Казавшееся бесконечным действо в операционной завершилось. Оно заняло весь день, вечер и почти всю ночь. Персоналу был дарован трехчасовой сон. Потом за едой — если у кого-то все же были силы сесть за стол, — царило глухое молчание. Жестами просили передать соль. К ворчестерскому соусу так никто и не притронулся. Так, вероятно, проходили трапезы в монашеском ордене, сестры которого взяли на себя обет молчания.
Они проспали до самого полудня, пока стюард, служивший на борту «Архимеда» еще с довоенных пор, когда судно перевозило пассажиров — обычных людей в мирные города, — не постучал в дверь каюты и не сообщил об оставленном для них на подносе чае. С берега донесся звук горна. Баржи на подходе. И тральщики.

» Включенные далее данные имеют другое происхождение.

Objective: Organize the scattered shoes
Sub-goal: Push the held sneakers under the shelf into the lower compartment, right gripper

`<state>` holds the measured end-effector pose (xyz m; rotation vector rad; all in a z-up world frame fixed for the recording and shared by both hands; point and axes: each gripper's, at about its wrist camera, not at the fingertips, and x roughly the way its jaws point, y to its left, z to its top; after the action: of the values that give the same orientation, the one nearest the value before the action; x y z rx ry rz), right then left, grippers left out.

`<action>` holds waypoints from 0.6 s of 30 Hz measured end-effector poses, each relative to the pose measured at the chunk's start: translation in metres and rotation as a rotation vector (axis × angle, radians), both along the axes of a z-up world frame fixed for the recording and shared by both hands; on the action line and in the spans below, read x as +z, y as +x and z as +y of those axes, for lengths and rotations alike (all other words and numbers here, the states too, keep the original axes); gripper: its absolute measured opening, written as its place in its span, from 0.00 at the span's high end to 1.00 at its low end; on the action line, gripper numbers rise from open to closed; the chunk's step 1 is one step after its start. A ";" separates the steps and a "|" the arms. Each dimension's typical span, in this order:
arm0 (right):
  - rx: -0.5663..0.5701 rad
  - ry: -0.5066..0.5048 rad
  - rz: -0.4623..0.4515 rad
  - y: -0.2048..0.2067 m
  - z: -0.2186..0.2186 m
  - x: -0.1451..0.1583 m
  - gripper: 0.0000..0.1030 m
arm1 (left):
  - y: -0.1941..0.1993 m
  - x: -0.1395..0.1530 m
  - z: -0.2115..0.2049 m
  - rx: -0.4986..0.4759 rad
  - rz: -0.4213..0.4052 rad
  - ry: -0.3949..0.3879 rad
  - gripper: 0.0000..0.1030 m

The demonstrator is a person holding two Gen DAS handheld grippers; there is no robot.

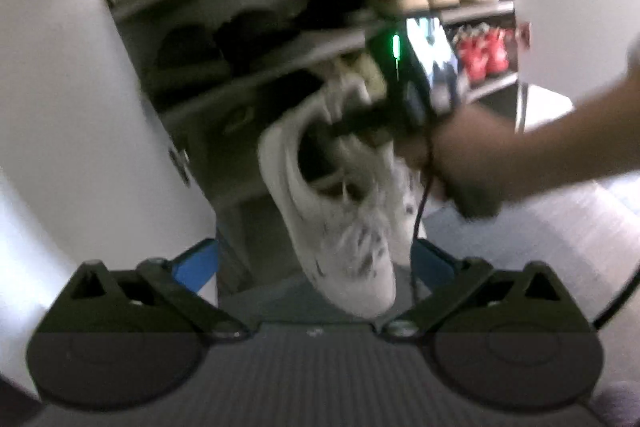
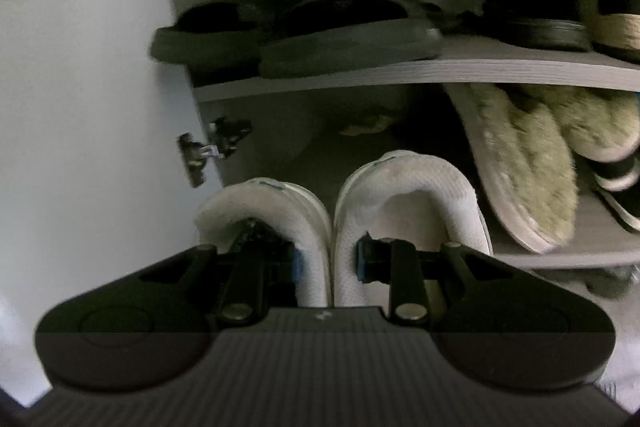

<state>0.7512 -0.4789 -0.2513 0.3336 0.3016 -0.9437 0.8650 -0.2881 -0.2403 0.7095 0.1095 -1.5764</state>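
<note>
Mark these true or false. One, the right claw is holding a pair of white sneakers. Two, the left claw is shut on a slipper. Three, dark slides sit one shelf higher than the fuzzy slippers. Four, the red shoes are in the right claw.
1. True. The right claw pinches the white sneakers together, one finger inside each.
2. False. The left claw is open and grips nothing.
3. True. The dark slides rest on the shelf above the fuzzy slippers.
4. False. The red shoes sit in the cabinet, off to the right in the left wrist view.
</note>
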 end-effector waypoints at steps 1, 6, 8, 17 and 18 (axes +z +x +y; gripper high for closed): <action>0.035 -0.049 -0.008 0.002 0.004 -0.007 0.73 | 0.000 -0.017 -0.001 0.023 -0.007 -0.044 0.02; 0.077 -0.156 -0.023 0.018 0.005 -0.019 0.73 | 0.003 -0.089 -0.023 0.111 -0.004 -0.121 0.02; 0.073 -0.180 -0.037 0.028 0.000 -0.026 0.73 | 0.010 -0.109 -0.035 0.124 0.028 -0.114 0.01; 0.114 -0.272 -0.020 0.072 -0.033 -0.045 0.73 | 0.008 -0.160 -0.077 0.079 -0.018 -0.246 0.00; 0.091 -0.303 -0.028 0.077 -0.035 -0.048 0.74 | 0.008 -0.166 -0.084 0.098 -0.017 -0.243 0.00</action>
<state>0.8286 -0.5143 -0.2992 0.0543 0.1439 -0.8791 0.8727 -0.3718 -0.4063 0.5189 -0.0585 -1.4596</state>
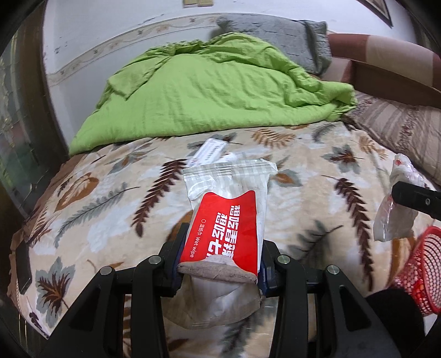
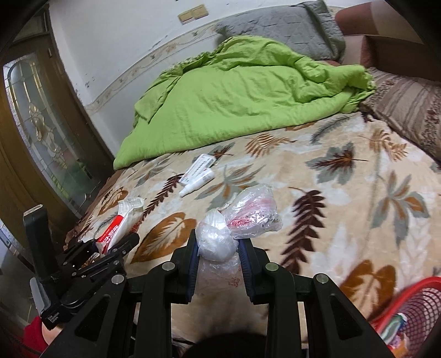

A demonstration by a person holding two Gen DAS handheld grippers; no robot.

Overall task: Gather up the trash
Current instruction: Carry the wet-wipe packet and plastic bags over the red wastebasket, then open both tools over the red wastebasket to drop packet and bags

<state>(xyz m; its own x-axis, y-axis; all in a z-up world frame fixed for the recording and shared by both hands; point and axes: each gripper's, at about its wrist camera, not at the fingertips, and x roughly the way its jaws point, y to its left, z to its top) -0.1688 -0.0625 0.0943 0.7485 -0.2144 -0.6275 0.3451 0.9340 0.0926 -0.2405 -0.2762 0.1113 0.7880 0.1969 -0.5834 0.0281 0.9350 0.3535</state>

Когда поднимали якорь, на борту «Архимеда» насчитывалось около 800 раненых — целый батальон солдат, искалеченных металлом, разместили в более удобных условиях на новых подвесных койках. В связи с участившимися случаями брюшного тифа и дизентерии на судне принимали срочные меры по созданию инфекционных отделений. На сей раз с задачей справились быстро — часа за четыре или чуть больше. Свободные от дежурства сестры в ужасе проснулись от лязга якорной цепи и толчков. С корабля были видны иссушенные солнцем горы — гавань Мудрое на острове Лемнос — мифы об этом островке им уже однажды рассказывал Кирнан, но Салли об этом забыла. Долины, где женщины предавали смерти мужчин, и горнила богов — все это воспринималось теперь и каким-то блеклым, покоренным, неопасным. И все потому, что военные палатки заполнили всю долину между двух высоких гор и портом. Но и госпитальные палатки не оставались в стороне от процесса колонизации. Протянулись первые дорожки между палатками, их выложили на красноземе аккуратными белыми камешками. Оливковые и апельсиновые рощи зеленели дальше, в глубь материка — на склонах холмов. Зелеными были и прибрежные луга. Холмы казались вечными, они были естественной и неотъемлемой частью пейзажа, в то время как лагерь казался гигантским чужеродным сооружением. Поступило распоряжение доставлять самых тяжелых раненых сюда. Египет же отдали на откуп ходячим с неинфицированными ранами. Лемнос — всем остальным.